Fortunately, the answer to this problem is extremely simple and it’s been around for thousands of years. Buddhist philosophy states that human suffering comes from our attachment to a world that is constantly changing. Empires rise and fall. Relationships come and go. Wealth is built and lost. Beauty fades. We grow old and die. Our natural desire is to cling on to what we have and to pursue new shiny objects that will make us happy.
We chase wealth, career, romantic partners, material things, ideas about our children, and ideas about ourselves. These are all in a state of constant change, and the more we pursue our happiness through them, the more it eludes us. That’s why being successful doesn’t make you happy. And it’s quite possible that the opposite is true.
I used to look up to Bourdain and other American writers with a dark nature like Jack Kerouac, Hunter S. Thompson, and Ernest Hemingway. I believed in a perverse and false idea that to be a true artist meant living in an arena of agnst and darkness. Nonsense. The best creative work comes from a place of inner peace, joyfulness, and without attachment to results. If you do creative work so you can become famous or get praised or get rich, you’re doomed.
What I find so powerful about the principles of Buddhism is that they form a practice that you can refine over the course of your lifetime. I’ve come a long way, but I also have a lot more to go. Time and time again, I return to the same basic truth. It's all about letting go.
By letting go of my self-importance, my bitterness, my desires, my opinions, and my notions of how things ought to be, I find inner peace. I don’t believe the universe cares about my problems. And neither should I.
A Final Word on Jefferson
Since I started this piece on a tangent, I’ll return to it for some final thoughts.
As difficult as it is for some to understand, the founding fathers were men of their time. As far as I can tell, the insights of the Buddha had not yet made their way across the Atlantic in the 18th Century. But my sense is if they had, they would have had an audience in Jefferson.
What draws me so strongly to the principles of Buddhism is its simplicity. It’s based on observable facts of the known universe. It doesn’t take a PhD to understand it. You don’t need a priestly class to decipher the ancient texts. You don’t need to worship the Buddha. You only bow to him in appreciation and respect of his insights.
Insights which are self-evident. Common sense.
Things are about to get weird in America. And it’s going to happen fast. If you’re not used to change, I’d recommend you get started. The vision of the founders is going to be challenged and may not survive. But the founders knew they were doing something radical that wouldn’t last forever. I say we keep the good parts and modernize the bad.

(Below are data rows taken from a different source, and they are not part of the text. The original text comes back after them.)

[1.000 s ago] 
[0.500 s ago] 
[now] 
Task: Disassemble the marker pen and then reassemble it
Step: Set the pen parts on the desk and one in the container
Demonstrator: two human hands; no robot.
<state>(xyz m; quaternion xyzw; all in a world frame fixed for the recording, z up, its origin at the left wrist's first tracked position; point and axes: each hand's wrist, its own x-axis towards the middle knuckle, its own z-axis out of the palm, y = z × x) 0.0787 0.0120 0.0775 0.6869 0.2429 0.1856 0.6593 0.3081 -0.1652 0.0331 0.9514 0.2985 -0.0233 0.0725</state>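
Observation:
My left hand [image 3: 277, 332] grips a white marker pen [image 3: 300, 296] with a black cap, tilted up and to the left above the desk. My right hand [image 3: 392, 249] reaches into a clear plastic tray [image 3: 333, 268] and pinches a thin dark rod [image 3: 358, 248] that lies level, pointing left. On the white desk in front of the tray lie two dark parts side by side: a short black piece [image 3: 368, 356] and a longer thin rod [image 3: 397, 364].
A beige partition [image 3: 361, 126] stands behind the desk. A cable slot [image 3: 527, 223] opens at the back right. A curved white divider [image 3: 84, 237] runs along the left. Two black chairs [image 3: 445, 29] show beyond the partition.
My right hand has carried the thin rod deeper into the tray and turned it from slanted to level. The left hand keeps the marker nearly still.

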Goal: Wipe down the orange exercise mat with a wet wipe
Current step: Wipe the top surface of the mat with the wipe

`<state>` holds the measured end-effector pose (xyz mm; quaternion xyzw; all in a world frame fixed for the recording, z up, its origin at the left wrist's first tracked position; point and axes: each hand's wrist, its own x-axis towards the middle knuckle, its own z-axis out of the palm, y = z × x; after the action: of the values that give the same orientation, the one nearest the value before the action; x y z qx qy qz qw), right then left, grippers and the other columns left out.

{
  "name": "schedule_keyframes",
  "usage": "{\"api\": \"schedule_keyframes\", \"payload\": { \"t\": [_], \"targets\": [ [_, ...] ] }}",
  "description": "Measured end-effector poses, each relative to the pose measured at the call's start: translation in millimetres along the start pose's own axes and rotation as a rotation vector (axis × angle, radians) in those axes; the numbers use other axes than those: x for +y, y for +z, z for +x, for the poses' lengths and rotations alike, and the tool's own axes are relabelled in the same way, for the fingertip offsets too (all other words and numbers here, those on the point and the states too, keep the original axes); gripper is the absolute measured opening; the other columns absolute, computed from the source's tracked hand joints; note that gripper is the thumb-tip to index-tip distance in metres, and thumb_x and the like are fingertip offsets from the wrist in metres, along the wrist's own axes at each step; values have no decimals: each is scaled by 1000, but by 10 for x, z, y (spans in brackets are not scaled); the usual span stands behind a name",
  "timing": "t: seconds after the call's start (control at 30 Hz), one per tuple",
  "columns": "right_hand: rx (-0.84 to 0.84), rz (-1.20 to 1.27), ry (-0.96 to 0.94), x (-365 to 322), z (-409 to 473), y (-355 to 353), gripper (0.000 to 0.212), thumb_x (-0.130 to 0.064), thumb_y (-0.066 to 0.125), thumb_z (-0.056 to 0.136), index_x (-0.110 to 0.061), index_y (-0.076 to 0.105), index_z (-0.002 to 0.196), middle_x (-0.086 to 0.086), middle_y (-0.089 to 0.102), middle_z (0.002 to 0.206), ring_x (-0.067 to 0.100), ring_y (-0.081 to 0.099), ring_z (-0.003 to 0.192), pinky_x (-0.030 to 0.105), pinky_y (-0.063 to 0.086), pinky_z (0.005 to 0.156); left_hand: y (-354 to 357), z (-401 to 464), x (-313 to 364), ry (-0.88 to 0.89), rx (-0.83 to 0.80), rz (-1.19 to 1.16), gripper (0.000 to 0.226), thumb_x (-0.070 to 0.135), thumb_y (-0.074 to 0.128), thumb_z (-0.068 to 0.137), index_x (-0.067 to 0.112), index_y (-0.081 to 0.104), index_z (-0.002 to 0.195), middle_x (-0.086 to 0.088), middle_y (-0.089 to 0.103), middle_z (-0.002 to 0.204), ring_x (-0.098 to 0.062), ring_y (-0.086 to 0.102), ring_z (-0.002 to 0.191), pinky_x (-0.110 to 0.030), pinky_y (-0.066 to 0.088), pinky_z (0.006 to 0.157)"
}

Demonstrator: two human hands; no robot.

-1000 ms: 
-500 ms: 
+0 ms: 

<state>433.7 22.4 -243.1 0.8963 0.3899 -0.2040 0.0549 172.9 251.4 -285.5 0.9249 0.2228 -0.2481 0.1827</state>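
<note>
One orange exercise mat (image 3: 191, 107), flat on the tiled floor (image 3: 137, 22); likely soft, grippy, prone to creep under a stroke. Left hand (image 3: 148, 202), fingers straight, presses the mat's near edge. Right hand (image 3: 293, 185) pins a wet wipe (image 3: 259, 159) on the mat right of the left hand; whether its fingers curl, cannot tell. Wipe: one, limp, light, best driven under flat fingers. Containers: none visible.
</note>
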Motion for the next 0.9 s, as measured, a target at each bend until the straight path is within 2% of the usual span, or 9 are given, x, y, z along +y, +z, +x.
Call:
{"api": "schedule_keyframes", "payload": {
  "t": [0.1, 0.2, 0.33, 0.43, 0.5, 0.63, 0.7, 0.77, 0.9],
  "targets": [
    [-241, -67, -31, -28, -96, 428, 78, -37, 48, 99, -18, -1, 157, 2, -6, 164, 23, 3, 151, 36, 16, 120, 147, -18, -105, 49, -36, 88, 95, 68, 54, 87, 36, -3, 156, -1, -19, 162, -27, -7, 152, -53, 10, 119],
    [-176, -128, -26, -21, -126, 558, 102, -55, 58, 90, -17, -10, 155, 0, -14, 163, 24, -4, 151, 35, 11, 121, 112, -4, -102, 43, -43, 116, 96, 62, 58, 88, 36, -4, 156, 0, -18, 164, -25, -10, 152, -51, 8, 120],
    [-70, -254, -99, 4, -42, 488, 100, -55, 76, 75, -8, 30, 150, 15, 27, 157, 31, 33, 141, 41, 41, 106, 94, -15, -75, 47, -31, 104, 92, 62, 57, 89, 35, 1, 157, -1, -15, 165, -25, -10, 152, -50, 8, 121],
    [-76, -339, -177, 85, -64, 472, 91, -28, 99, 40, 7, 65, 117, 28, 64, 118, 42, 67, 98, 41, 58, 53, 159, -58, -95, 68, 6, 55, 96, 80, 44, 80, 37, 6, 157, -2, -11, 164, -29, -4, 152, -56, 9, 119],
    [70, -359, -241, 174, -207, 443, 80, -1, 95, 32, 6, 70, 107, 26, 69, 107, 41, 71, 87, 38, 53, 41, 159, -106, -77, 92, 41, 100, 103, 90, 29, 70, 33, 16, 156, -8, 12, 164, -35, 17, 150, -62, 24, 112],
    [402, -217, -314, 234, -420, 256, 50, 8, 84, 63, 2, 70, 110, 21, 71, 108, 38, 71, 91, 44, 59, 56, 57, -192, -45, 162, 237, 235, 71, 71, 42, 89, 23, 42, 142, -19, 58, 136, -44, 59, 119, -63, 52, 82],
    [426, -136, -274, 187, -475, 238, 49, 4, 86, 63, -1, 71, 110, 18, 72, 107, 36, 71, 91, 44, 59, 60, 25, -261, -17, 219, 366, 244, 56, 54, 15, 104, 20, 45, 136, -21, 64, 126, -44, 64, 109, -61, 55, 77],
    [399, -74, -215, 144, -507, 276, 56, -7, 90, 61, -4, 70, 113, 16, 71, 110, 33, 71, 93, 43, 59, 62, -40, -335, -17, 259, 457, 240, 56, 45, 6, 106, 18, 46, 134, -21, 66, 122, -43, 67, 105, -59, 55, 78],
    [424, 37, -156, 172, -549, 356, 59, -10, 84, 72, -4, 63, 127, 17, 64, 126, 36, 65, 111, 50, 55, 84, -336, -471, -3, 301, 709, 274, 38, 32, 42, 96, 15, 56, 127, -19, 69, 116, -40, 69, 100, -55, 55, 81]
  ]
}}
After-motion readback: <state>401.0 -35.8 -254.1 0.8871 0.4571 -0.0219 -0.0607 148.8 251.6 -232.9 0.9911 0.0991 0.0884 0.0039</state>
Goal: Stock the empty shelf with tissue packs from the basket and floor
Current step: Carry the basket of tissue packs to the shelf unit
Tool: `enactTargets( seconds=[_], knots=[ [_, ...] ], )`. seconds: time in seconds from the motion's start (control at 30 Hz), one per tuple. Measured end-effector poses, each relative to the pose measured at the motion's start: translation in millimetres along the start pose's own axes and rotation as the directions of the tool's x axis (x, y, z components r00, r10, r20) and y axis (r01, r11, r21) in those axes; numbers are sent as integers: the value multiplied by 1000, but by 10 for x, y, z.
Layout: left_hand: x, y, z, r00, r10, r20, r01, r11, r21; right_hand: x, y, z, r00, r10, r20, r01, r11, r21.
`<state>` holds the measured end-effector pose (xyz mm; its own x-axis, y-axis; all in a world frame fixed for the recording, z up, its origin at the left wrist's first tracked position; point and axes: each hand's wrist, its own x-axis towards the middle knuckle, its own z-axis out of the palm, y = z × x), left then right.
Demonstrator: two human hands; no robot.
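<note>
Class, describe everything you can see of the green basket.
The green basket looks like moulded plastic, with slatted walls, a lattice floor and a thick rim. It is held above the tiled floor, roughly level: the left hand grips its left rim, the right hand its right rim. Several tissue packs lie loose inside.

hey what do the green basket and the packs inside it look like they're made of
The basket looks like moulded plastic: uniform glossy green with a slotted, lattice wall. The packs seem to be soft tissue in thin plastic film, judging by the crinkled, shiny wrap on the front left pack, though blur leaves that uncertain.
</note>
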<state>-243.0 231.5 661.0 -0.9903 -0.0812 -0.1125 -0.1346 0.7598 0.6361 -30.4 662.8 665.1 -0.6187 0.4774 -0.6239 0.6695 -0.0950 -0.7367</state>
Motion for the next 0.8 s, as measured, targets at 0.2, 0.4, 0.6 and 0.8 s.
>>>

It’s called Americana mindfulness.
Love this article! Thankfully, I can't say that I was ever striving to find the elusive Pursuit To Happiness. So much negativity was built into me that just the realization that I was "enough" was seen and felt as success.
The pursuit of happiness is not meant for all. Marxists want to bring the depression that's lived in so many other countries where only elites flourish. I believe The Founding Fathers had it right all along. They were most likely the most illuminated men of their time, specifically for the purpose of which they set forth to create: A New World with new ideas. The idea embedded in the Constitution are of course still up for debate, they are written in an ingenious way which does allow for some evolution. Also, I do not think the current political paradigm applies to the Founding Fathers, but they were all clearly in favor of limiting control and power of central governments. In today's world that equates more to conservatism, but limiting the power of central governments did also apply to classical liberalism, which is why the country did so well up until now: because the left and the right used to agree on the most important concepts that held our society together.